La victoire serait en partie symbolique, mais hautement politique: les députés communistes comptent sur une journée réservée à leurs textes jeudi pour remettre la pression sur le gouvernement concernant l’accord de libre-échange entre l’Union européenne et le Canada (Ceta).
C’est le nouvel épisode d’un bras de fer entre le Parlement et le gouvernement. Fin mars, les sénateurs communistes avaient surpris en consacrant une partie de leur précieux temps législatif à l’étude d’un texte… du gouvernement.
Grâce à cette manœuvre, ils avaient infligé un revers au Sénat au projet de ratification du Ceta.
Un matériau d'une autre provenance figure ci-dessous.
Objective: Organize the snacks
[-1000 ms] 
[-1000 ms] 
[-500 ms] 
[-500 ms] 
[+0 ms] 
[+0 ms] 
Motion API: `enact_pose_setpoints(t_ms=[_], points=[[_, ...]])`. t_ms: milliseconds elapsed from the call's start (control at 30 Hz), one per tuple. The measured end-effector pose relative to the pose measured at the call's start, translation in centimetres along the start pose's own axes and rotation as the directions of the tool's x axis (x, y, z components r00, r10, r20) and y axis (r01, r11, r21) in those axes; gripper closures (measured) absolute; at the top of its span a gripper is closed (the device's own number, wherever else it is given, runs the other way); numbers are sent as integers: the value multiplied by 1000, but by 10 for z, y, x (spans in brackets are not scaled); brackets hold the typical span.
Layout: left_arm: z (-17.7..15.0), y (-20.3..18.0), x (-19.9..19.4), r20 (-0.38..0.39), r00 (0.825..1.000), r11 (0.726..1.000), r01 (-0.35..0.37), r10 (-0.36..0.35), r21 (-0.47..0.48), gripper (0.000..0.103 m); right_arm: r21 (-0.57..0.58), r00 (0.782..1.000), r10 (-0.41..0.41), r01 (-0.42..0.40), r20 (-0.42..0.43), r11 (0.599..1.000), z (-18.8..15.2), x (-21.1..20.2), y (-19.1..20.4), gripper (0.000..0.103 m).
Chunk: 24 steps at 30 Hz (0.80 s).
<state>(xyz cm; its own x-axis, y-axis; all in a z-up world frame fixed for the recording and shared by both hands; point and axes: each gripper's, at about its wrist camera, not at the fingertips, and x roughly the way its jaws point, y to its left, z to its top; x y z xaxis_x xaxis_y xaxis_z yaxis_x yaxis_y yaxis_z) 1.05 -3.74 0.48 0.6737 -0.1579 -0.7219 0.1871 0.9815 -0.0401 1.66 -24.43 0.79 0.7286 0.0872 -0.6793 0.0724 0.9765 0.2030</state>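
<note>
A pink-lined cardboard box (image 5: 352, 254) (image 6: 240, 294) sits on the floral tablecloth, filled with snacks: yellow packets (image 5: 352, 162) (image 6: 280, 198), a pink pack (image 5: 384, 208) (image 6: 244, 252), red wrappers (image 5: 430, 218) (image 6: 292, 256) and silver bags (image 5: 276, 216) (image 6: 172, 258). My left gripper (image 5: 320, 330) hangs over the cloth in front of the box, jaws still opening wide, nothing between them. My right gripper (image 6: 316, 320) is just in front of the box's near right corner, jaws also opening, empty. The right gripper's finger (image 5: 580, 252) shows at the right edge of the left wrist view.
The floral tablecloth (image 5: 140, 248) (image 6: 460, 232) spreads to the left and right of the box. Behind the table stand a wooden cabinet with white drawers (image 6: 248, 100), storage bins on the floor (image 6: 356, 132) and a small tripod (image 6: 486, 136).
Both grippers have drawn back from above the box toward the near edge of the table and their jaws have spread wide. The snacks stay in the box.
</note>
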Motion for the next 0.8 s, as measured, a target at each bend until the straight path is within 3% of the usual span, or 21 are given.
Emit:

Celui-ci est déjà appliqué, même si le texte de ratification végétait dans la navette parlementaire. Les députés du groupe GDR (communistes et ultramarins) voulaient imiter leurs homologues, mais le gouvernement a contre-attaqué en ne transmettant pas le texte à l’Assemblée nationale, repoussant ce qui est d’habitude une formalité.
Franck Riester, ministre délégué au Commerce extérieur, avait justifié la manœuvre, expliquant que le Ceta était “instrumentalisé” à l’approche des européennes, et qu’il ne serait pas soumis à l’Assemblée avant fin 2024-début 2025, le temps qu’une mission parlementaire rende un rapport.
“Fusil à deux coups”
Un casus belli pour les députés: “c’est rarissime sous la Ve République”, gronde le président du groupe André Chassaigne auprès de l’AFP. Il dénoncera dans l’hémicycle un “blocage démocratique inacceptable”.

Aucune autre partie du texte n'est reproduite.